The world will store unwanted oil for most of 2016 as declines in US output take time and Opec is unlikely to cut a deal with other producers to reduce ballooning output, the International Energy Agency said.
The agency, which coordinates energy policies of industrialised countries, said that while it did not believe oil prices could follow some of the most extreme forecasts and fall to as low as US$10 per barrel, it was equally hard to see how they could rise significantly from current levels.
The Paris-based IEA trimmed its forecast for 2016 oil demand growth, which now stands at 1.17 million barrels per day (bpd) following a five-year high of 1.6 million in 2015.
It cut its call on Opec crude for 2016 by 100,000 bpd to 31.7 million bpd. That figure is much lower than Opec’s January output of 32.63 million bpd.
“Persistent speculation about a deal between Opec and leading non-Opec producers to cut output appears to be just that: speculation.
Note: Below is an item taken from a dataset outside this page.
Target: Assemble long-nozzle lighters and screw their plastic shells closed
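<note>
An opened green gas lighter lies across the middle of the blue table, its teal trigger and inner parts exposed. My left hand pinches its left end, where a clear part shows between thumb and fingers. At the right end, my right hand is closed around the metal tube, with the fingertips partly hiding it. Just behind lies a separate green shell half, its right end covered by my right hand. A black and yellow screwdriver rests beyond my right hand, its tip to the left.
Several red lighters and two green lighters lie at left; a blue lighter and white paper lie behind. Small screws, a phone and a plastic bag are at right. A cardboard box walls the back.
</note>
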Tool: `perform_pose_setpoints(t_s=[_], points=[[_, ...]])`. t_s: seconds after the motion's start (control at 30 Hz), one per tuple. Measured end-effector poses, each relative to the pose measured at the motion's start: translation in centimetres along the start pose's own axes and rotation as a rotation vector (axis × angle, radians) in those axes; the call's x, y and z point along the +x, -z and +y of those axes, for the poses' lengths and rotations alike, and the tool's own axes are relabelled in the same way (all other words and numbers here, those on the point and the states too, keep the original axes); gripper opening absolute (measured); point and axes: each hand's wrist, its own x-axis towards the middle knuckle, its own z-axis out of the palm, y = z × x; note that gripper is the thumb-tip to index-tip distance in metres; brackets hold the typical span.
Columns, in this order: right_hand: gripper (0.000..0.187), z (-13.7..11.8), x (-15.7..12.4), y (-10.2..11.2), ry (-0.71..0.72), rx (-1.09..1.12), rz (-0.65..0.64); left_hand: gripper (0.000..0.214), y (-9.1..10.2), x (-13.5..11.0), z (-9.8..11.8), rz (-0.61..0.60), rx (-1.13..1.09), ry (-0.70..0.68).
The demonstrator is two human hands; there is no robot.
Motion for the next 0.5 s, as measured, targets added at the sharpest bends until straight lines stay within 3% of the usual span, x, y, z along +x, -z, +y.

It is Opec’s business whether or not it makes output cuts either alone or in concert with other producers but the likelihood of coordinated cuts is very low,” the IEA said.
Oil prices collapsed over the past 18 months to below $30 a barrel from as high as $115 as Opec opened its taps to drive higher-cost producers such as US shale companies out of the market.
Low oil prices have spurred global demand but it was not enough to absorb all crude produced. As a result, unwanted oil went into storage, leading to record global stockpiles of over 3 billion barrels.
US shale oil output has started to decline because of low prices and Opec has said it sees the market rebalancing sometime later in 2016 when demand finally meets supply.
But the IEA said supply may still exceed demand throughout the whole of 2016 and added it saw non-Opec output falling by just 0.6 million bpd in 2016.
“The number could be higher of course and many senior international oil company figures have said so but there is a lingering feeling that the big fall-off in production from US shale producers is taking an awful long time to happen. Perhaps resilience still has some way to go,” the IEA said.
The agency also said it saw the dollar remaining strong as it benefits from its safe-haven status, meaning more downward pressure on oil prices.
With weaker global oil demand, likely new gains in Iraqi, Iranian and Saudi output, low chances of an Opec deal, resilient US production and a strong dollar – the IEA said the global oil glut was only poised to worsen.
It said that even if Opec production remained flat, global stocks would build by 2 million bpd in the first quarter, followed by a 1.5-million-bpd build in the second quarter.
“Supply and demand data for the second half of the year suggests more stock building, this time by 0.3 million bpd. If these numbers prove to be accurate, and with the market already awash in oil, it is very hard to see how oil prices can rise significantly in the short term. In these conditions the short-term risk to the downside has increased.”